StrongREJECT holdout
Tie corrected
v3 96.0% vs SR-4o 96.0%; 0 discordant
Since-paper delta

What changed from Week 4 archival framing

Week 4 is preserved as a dated synthesis. Week 5 narrows to live-state alignment updates only, without rewriting the archival page.

Ruler debt is now explicit current-state caveat

The April 16 canonical audit remains mixed-ruler, so Week 5 now frames D7 as stronger current support without overstating closure.

Control coverage is no longer single-seed

Layer-matched random-head controls now exist for two seeds on the live panel, which closes the old "single-seed only" description.

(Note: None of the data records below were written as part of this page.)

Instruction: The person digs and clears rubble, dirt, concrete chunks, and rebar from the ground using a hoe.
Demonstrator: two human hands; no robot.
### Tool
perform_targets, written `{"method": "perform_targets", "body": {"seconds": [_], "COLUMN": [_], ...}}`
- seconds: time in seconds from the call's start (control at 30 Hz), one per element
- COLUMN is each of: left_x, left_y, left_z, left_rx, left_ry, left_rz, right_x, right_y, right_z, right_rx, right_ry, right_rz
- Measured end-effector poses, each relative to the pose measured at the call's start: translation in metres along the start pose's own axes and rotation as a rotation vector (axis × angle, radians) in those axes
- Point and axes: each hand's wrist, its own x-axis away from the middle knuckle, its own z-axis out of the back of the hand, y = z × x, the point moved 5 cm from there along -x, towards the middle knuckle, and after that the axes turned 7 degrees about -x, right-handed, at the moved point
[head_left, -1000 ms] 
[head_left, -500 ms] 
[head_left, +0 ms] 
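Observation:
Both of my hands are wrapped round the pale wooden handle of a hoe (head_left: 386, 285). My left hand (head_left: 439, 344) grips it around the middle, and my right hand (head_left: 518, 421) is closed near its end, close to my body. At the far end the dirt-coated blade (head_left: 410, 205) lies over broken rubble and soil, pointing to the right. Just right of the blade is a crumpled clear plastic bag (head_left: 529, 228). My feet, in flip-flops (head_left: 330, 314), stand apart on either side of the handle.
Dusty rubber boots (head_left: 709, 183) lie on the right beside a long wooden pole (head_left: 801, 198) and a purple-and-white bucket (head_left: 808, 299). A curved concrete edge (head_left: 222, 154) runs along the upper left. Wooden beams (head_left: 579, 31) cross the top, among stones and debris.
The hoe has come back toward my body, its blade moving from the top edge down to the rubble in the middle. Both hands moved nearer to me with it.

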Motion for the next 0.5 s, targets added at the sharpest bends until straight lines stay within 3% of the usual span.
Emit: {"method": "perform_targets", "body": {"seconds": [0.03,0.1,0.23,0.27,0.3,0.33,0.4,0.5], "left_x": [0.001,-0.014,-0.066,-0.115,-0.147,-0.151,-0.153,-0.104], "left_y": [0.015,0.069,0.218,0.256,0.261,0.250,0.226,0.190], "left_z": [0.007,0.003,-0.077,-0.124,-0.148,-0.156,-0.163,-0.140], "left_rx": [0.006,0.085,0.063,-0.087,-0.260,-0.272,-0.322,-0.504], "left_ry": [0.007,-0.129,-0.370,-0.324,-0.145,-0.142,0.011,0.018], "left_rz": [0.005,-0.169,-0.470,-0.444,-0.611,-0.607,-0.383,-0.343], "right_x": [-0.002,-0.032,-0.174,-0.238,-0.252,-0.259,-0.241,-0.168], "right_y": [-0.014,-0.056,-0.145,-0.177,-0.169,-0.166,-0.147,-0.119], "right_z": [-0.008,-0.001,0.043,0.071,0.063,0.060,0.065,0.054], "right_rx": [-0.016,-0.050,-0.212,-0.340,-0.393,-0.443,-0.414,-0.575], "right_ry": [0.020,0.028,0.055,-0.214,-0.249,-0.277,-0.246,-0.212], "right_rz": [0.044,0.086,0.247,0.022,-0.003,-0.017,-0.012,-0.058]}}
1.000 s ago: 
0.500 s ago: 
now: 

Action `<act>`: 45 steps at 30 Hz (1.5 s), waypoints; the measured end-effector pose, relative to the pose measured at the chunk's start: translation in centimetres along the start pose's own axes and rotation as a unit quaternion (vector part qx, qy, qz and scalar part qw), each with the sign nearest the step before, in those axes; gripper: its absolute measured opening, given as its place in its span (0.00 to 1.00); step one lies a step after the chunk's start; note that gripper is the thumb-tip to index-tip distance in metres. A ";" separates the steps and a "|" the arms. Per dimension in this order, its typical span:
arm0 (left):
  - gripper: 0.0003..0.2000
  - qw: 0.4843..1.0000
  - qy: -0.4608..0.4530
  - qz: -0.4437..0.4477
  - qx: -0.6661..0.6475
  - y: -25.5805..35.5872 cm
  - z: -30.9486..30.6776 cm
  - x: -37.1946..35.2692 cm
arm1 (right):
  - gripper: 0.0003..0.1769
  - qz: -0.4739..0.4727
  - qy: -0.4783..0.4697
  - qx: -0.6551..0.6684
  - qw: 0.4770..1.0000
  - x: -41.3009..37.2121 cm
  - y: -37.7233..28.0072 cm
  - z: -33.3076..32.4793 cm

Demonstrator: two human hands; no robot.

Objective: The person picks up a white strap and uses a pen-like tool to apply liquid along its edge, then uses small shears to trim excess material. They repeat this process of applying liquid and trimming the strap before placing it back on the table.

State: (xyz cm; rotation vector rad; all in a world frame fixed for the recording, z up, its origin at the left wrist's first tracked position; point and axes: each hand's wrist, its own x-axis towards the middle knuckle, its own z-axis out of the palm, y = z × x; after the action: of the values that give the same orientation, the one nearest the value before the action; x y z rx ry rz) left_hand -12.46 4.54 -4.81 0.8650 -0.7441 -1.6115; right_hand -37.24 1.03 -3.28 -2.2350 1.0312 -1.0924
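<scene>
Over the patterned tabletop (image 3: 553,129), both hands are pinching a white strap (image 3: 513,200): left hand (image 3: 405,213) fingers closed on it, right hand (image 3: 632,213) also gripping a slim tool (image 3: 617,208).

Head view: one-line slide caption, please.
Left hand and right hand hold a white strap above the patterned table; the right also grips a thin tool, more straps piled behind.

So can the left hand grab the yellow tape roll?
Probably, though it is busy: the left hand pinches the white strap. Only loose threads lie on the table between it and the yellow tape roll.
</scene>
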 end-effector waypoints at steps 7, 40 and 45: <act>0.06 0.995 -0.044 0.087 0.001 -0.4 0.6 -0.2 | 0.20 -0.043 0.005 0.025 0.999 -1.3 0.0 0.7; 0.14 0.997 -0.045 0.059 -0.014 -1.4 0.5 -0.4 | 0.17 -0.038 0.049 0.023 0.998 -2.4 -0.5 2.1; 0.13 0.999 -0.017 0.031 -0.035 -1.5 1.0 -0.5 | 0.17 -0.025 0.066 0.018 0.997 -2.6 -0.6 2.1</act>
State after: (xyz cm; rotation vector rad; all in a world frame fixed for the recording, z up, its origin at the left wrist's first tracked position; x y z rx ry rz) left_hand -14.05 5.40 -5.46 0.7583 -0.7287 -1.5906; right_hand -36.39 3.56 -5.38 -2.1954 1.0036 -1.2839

Evaluator comparison language is corrected

StrongREJECT holdout is now communicated as parity with v3, not as a v3 holdout-accuracy advantage.

D7 current panel

Mixed-ruler current panel: causal remains strongest among completed branches

The panel now includes baseline, L1, causal, probe, and two random-head controls under current normalization, but the April 16 canonical audit still treats it as mixed-ruler rather than a like-for-like clean rerun.

Week 4 archival context
Historical synthesis remains preserved
Week 4 documented the first current-panel control follow-up as supporting evidence. That archival interpretation stays unchanged and remains the dated provenance snapshot.
Week 5 current-state read
Better controls, same core caveat
On the April 16 canonical audit, causal still beats the available probe and random branches on the current panel, and the stronger control coverage upgrades D7 to benchmark-local supporting evidence rather than mechanism-clean closure.
Residual framing

CSV2 error debt is explicit, but mixed-ruler status still matters

The canonical audit treats the CSV2 error rows as real but not sign-flipping, while keeping mixed-ruler comparison and causal token-cap debt in the main caveat set.

Seed 1 random residuals

The April 16 audit keeps the random branch explicitly error-bearing, which is enough to preserve the audit caveat even though the sign of the comparison stays stable.

Probe residuals

The probe branch is also still explicitly error-bearing, so Week 5 now treats that debt as part of the live interpretation rather than as resolved cleanup.

Primary live caveat

Causal branch token-cap pressure remains visible (112 capped outputs), and the canonical audit keeps mixed-ruler status alongside output-quality debt as a live caveat.

Holdout correction

StrongREJECT holdout tie is now explicit in the progress narrative

The evaluator framing is now aligned with the corrected holdout result: v3 and StrongREJECT-4o are tied on the holdout audit.

v3 holdout
96.0%
95% CI 90.0-100.0%
StrongREJECT-4o holdout
96.0%
95% CI 90.0-100.0%
Discordant correctness
0
on the shared holdout audit
Research principle

Treat archived synthesis as provenance and current-state panels as audit-bound live interpretation. Updating copy only where the cited audit supports it preserves both rigor and readability.

Interpretation status

Week 5 stance in one line

D7 is benchmark-local supporting evidence on the April 16 mixed-ruler current panel with stronger control coverage, and jailbreak evaluator framing now reflects holdout parity rather than superiority.